2) The Beach Boys “Pet Sounds” (1966): Let’s put this album back into context. It’s the worst selling Beach Boys album since the first one worldwide and – barring a flurry of interest from Britain – not many people thought it was up to much when it came out. Most fans and critics argue that that’s because it was so ‘different’ and ahead of its time, but my problem with Pet Sounds is that it all sounds the same. There’s just no dynamic range between the sad and the happy, the angry and the puzzled, the loud and the quiet. And the story – for it feels as if there is one about falling into, and then out of love – is told in such a mixed up order your head can’t work it out. Sure, schizophrenic and messed up albums do work – just check out Smile which manages to be 10000 things at once – but Pet Sounds does everything it can to make us believe its your typical, orchestra-accompanied rock album and as such fails at every turn. For me the only cornerstone on the album is ‘I Just Wasn’t Made For These Times’, a glorious hymn to leaving everything and everyone around you behind and wondering if the loneliness is worth the price; everything else Brian had written better earlier, mainly on the ‘Beach Boys Today’ album. And what the heck are the two instrumentals doing on there: even when heard in the context of the album sessions, with every song reduced to an instrumental backing track, they’re easily the two most boring melody lines of the lot. Thank God for Smile for restoring my faith in Brian Wilson after getting hold of this disappointing album.
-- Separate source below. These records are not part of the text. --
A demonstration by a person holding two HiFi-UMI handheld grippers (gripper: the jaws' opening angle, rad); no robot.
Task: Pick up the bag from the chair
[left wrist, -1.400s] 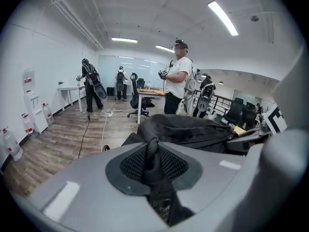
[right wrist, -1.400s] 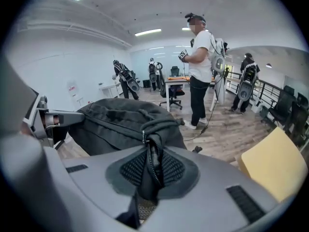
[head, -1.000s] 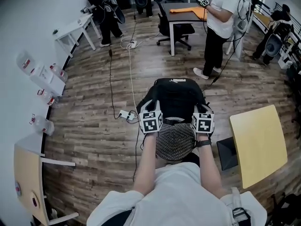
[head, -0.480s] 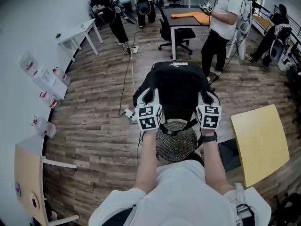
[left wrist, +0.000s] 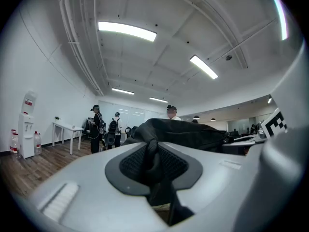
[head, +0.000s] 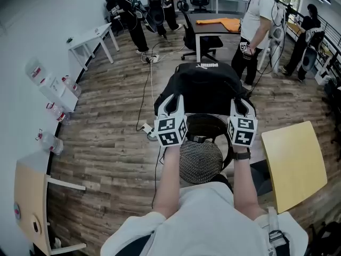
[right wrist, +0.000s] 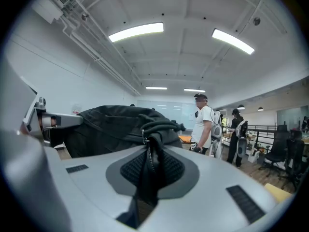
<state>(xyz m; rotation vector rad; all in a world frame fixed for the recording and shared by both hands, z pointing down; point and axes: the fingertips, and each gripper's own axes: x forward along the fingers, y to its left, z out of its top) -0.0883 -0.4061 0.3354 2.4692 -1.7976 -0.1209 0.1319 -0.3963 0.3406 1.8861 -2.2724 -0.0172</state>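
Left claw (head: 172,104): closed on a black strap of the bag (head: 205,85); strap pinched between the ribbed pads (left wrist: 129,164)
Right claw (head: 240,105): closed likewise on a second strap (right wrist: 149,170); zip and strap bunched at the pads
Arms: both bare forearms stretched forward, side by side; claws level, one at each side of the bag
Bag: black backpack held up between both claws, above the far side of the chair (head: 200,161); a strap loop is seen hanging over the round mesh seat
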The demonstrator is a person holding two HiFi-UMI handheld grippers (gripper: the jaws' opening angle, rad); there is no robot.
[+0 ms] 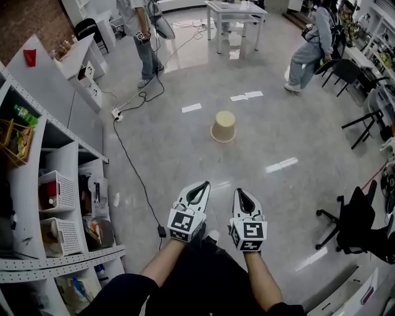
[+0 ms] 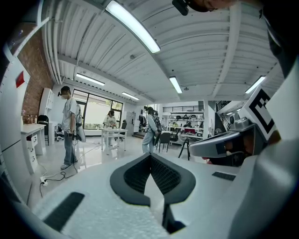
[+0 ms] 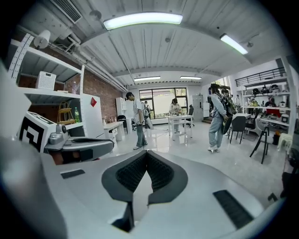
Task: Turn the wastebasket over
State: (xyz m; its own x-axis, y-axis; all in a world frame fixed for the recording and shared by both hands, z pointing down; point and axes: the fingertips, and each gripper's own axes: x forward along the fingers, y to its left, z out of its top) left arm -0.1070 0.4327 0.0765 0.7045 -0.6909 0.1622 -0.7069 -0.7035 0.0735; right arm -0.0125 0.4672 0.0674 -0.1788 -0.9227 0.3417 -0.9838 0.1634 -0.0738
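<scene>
Both claws are out in front of me, low in the head view, side by side w/ a small gap btwn them. L claw [image 1: 202,187] and R claw [image 1: 240,194] have their marker cubes toward me and their tips pointing away over the floor [image 1: 185,148]. L claw's jaws are pressed together, pads meeting at the tip, nothing btwn them. R claw is the same, jaws together and empty. Each claw's own view shows the other claw just beside it. The wastebasket [image 1: 223,126], tan, sits on the grey floor well ahead of both tips, approx in line w/ the gap btwn the claws, touching neither. It stands w/ its wider end on the floor and its narrower end up. White paper slips [image 1: 191,107] lie on the floor beyond it, apart from it. On my L, a white shelf unit [image 1: 80,120] holds white mesh baskets [image 1: 60,190] and a green bottle [image 1: 23,115]. A black cable [image 1: 131,165] runs from a power strip [image 1: 116,113] down past the shelf unit to a plug near L claw. A black office chair [image 1: 352,222] is off to my R. Far side of the room: a white table [image 1: 237,7], one person standing [image 1: 145,46] at the L and another person [image 1: 308,52] by the desks at the R.
</scene>
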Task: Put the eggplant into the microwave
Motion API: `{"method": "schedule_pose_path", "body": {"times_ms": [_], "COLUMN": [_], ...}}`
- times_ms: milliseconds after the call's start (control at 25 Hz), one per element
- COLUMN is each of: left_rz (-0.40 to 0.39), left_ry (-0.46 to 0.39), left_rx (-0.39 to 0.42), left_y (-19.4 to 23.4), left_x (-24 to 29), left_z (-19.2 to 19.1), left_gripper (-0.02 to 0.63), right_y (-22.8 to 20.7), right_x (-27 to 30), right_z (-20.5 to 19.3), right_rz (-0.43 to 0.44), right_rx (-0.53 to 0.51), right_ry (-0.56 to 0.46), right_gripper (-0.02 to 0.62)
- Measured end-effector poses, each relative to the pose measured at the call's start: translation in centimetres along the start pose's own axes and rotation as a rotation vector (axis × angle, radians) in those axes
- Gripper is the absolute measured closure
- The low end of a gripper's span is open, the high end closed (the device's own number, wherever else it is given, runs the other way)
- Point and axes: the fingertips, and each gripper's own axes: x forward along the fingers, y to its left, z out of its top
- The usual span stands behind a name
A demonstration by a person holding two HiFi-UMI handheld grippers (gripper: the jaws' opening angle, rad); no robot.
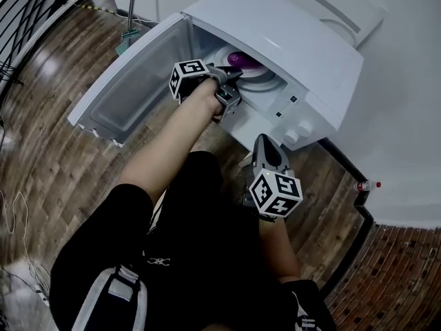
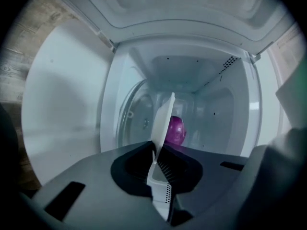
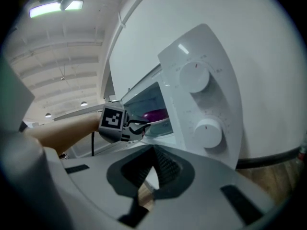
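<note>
1. Eggplant [image 2: 175, 131] — purple, resting on the white plate [image 2: 162, 123] inside the microwave [image 1: 275, 40], straight ahead of the left gripper [image 2: 160, 163], just past its tips; long axis not readable.
2. Clamped on the plate's near rim: left gripper. Closed on nothing, farther off, facing the dials [image 3: 194, 78]: right gripper [image 3: 154, 170].
3. Plate edge-on in left gripper view — round only in head view.

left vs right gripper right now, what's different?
Grip: the left gripper is shut on the rim of the white plate carrying the eggplant; the right gripper is shut on nothing.
Place: the left gripper reaches inside the open microwave; the right gripper sits outside, in front of its knobs.
Shared: jaws closed, both pointed toward the microwave.
</note>
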Motion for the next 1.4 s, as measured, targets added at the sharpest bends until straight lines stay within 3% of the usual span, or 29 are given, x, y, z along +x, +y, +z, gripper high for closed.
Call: {"method": "schedule_pose_path", "body": {"times_ms": [280, 680, 880, 1120, 1400], "left_rz": [0.019, -0.002, -0.079, -0.228, -0.217], "left_ry": [-0.002, -0.034, -0.024, -0.001, 0.073], "left_rx": [-0.056, -0.212, -0.395, -0.658, -0.626], "left_y": [0.4, 0.6, -0.2, -1.9, 0.5], "left_x": [2.3, 3.2, 3.5, 3.1, 1.9], "left_z": [0.3, 0.9, 0.7, -0.8, -3.6], "left_gripper": [0.588, 0.568, 0.411, 0.370, 0.370], "right_y": [0.5, 0.6, 1.0, 1.0, 1.1], "right_x": [-0.2, -0.7, -0.6, -0.3, 0.2], "right_z": [-0.1, 0.0, -0.4, -0.3, -0.9], "right_rz": [-0.017, -0.052, -0.047, -0.038, -0.030], "right_rx": [0.001, -0.006, -0.011, 0.004, 0.010], "right_ry": [-0.007, -0.013, -0.003, 0.007, 0.018], "right_gripper": [0.581, 0.582, 0.582, 0.581, 0.581]}}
1) The Beatles “Sgt Pepper’s Lonely Hearts Club Band” (1967): For an album that’s meant to have revolutionised the way we looked at music, this album seems terribly ordinary. Compare it to other Beatles albums – Revolver, Magical Mystery Tour, even Please Please Me and there doesn’t seem to be much ambition here at all, just an attempt to fill up an album of ordinary songs with an ‘in concert’ atmosphere that gets dropped by track three and a load of sound effects that don’t always fit. Again ‘A Day In The Life’ is the album’s saving grace, closely followed by George’s most spiritual and deep song ‘Within You, Without You’, but everything else sounds tired – Lucy In The Sky With Diamonds is amateurish in a way that most similar English psychedelia isn’t (check out the Hollies’ two 1967 albukms for instance), Lovely Rita and When I’m 64 are inane and pointless ditties about nothing very much at all and Lennon is even reduced to writing about his inertia and lack of enthusiasm in ‘Good Morning, Good Morning’. There are plenty of worse albums around than this one, but not many Beatles ones – that magical group spark, one that broke new ground without putting everybody’s backs up all the time, is missing for this album which seemed to do both. As we’ve said elsewhere many times on this website, the reputation of ‘Sgt Peppers’ seems to rest on whether you were there or not at the time of release. Loved in 1967 but largely hated now, this album really hasn’t dated well and perhaps that’s the main problem – all the other Beatles’ albums are timeless but this one just sounds wrong now in 2010.